WHAT YOU SHOULD DO: Reproduce the listing below character for character; drop every image.

── DATA SHOWN

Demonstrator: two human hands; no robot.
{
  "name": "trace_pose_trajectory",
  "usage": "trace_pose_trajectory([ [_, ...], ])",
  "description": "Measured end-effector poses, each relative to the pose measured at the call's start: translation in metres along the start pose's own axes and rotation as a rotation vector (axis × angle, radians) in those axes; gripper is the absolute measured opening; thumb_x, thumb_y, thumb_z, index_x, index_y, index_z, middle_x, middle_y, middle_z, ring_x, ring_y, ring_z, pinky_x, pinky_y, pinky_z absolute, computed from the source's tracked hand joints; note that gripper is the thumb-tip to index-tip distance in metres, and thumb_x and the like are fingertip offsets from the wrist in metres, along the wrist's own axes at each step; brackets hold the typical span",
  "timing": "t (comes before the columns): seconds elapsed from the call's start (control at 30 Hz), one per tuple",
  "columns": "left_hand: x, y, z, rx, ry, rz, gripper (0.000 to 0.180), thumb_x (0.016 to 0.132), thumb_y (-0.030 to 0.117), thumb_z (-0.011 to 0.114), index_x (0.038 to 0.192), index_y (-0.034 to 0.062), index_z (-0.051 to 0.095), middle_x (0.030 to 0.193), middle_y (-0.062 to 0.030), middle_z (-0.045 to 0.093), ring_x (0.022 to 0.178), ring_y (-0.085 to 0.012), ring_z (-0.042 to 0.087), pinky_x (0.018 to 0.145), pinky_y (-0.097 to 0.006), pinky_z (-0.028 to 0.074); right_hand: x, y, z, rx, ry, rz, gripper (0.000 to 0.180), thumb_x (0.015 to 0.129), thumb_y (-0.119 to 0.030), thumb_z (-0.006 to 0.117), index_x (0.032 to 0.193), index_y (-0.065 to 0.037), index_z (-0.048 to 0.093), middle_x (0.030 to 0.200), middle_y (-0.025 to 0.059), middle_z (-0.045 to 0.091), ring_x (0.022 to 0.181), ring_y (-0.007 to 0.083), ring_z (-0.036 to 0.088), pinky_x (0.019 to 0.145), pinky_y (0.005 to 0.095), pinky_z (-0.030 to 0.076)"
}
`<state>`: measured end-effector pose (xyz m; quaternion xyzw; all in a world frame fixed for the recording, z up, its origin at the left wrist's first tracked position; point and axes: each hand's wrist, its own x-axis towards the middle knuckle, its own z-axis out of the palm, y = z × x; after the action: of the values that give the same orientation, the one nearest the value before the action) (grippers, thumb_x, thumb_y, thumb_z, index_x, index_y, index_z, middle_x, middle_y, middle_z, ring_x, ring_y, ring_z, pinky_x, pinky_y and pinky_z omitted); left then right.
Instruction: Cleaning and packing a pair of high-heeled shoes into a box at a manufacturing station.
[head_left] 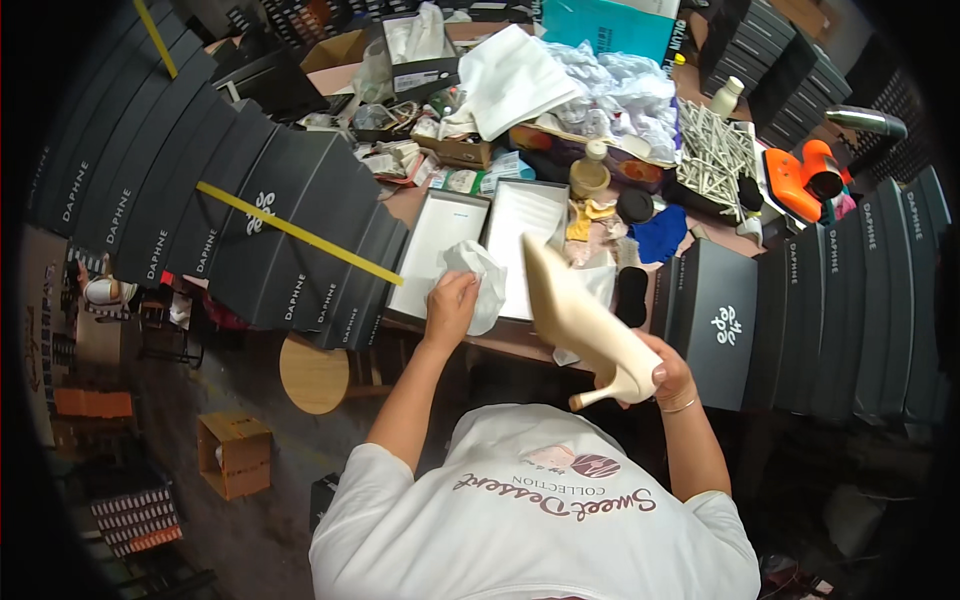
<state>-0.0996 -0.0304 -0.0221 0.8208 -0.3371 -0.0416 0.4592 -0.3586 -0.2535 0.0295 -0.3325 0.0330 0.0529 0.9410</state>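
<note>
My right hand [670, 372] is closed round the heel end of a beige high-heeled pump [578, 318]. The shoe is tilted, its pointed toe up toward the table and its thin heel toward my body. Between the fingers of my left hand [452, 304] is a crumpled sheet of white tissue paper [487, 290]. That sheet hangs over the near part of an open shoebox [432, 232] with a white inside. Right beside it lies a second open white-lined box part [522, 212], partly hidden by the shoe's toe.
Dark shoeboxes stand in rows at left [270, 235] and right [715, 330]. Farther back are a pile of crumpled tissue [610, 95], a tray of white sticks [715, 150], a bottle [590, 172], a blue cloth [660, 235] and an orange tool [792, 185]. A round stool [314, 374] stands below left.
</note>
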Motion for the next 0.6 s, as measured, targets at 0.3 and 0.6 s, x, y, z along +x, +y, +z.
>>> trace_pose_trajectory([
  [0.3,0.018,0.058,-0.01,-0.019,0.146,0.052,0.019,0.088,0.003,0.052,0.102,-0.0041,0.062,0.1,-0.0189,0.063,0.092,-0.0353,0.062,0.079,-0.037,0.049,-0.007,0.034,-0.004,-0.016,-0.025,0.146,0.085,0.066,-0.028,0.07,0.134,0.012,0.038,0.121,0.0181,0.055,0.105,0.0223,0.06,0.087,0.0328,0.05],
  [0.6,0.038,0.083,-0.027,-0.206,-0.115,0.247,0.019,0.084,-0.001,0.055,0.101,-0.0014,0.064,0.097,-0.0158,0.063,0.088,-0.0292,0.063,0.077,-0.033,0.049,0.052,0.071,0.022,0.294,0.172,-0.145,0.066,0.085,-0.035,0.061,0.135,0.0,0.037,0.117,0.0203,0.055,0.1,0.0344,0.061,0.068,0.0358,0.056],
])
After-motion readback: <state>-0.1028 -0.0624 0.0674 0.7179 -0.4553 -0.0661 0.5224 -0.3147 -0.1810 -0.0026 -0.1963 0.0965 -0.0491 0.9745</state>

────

RESPONSE TO THE TASK:
Demonstrator: two human hands; no robot.
{
  "name": "trace_pose_trajectory",
  "usage": "trace_pose_trajectory([ [_, ...], ])",
  "description": "Measured end-effector poses, each relative to the pose measured at the call's start: translation in metres along the start pose's own axes and rotation as a rotation vector (axis × angle, radians) in those axes; gripper is the absolute measured opening; thumb_x, thumb_y, thumb_z, index_x, index_y, index_z, middle_x, middle_y, middle_z, ring_x, ring_y, ring_z, pinky_x, pinky_y, pinky_z absolute, computed from the source's tracked hand joints; note that gripper is the thumb-tip to index-tip distance in metres, and thumb_x and the like are fingertip offsets from the wrist in metres, along the wrist's own axes at each step; brackets hold the typical span",
  "timing": "t (comes before the columns): seconds elapsed from the call's start (control at 30 Hz), one per tuple",
  "columns": "left_hand: x, y, z, rx, ry, rz, gripper (0.000 to 0.180), thumb_x (0.016 to 0.132), thumb_y (-0.030 to 0.117), thumb_z (-0.011 to 0.114), index_x (0.038 to 0.192), index_y (-0.034 to 0.062), index_z (-0.051 to 0.095), middle_x (0.030 to 0.193), middle_y (-0.062 to 0.030), middle_z (-0.045 to 0.093), ring_x (0.022 to 0.178), ring_y (-0.085 to 0.012), ring_z (-0.042 to 0.087), pinky_x (0.018 to 0.145), pinky_y (-0.097 to 0.006), pinky_z (-0.028 to 0.074); right_hand: x, y, z, rx, ry, rz, gripper (0.000 to 0.180), thumb_x (0.015 to 0.129), thumb_y (-0.119 to 0.030), thumb_z (-0.006 to 0.117), index_x (0.032 to 0.193), index_y (-0.065 to 0.037), index_z (-0.048 to 0.093), middle_x (0.030 to 0.200), middle_y (-0.025 to 0.059), middle_z (-0.045 to 0.091), ring_x (0.022 to 0.181), ring_y (-0.007 to 0.083), ring_z (-0.036 to 0.088), pinky_x (0.019 to 0.145), pinky_y (0.005 to 0.095), pinky_z (-0.030 to 0.076)"
}
`<state>`: measured end-effector pose (xyz m; quaternion xyzw; all in a world frame fixed for the recording, z up, its origin at the left wrist's first tracked position; point and axes: each hand's wrist, its own x-axis towards the middle knuckle, its own z-axis out of the palm, y = z × x; after the action: of the values that give the same orientation, the one nearest the value before the action) (grippers, thumb_x, thumb_y, thumb_z, index_x, index_y, index_z, middle_x, middle_y, middle_z, ring_x, ring_y, ring_z, pinky_x, pinky_y and pinky_z omitted); left then right.
Instruction: Cleaning and packing a pair of high-heeled shoes into a box at a manufacturing station.
[head_left] 
<state>-0.0996 -0.0304 -0.0221 0.8208 -0.3371 -0.0416 0.4592 -0.3586 -0.2535 0.0295 -0.3325 0.0330 0.0529 0.9410</state>
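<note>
My right hand [670, 372] is closed round the heel end of a beige high-heeled pump [578, 318]. The shoe is tilted, its pointed toe up toward the table and its thin heel toward my body. Between the fingers of my left hand [452, 304] is a crumpled sheet of white tissue paper [487, 290]. That sheet hangs over the near part of an open shoebox [432, 232] with a white inside. Right beside it lies a second open white-lined box part [522, 212], partly hidden by the shoe's toe.
Dark shoeboxes stand in rows at left [270, 235] and right [715, 330]. Farther back are a pile of crumpled tissue [610, 95], a tray of white sticks [715, 150], a bottle [590, 172], a blue cloth [660, 235] and an orange tool [792, 185]. A round stool [314, 374] stands below left.
</note>
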Motion for the next 0.6 s, as measured, targets at 0.3 and 0.6 s, x, y, z along +x, +y, +z.
>>> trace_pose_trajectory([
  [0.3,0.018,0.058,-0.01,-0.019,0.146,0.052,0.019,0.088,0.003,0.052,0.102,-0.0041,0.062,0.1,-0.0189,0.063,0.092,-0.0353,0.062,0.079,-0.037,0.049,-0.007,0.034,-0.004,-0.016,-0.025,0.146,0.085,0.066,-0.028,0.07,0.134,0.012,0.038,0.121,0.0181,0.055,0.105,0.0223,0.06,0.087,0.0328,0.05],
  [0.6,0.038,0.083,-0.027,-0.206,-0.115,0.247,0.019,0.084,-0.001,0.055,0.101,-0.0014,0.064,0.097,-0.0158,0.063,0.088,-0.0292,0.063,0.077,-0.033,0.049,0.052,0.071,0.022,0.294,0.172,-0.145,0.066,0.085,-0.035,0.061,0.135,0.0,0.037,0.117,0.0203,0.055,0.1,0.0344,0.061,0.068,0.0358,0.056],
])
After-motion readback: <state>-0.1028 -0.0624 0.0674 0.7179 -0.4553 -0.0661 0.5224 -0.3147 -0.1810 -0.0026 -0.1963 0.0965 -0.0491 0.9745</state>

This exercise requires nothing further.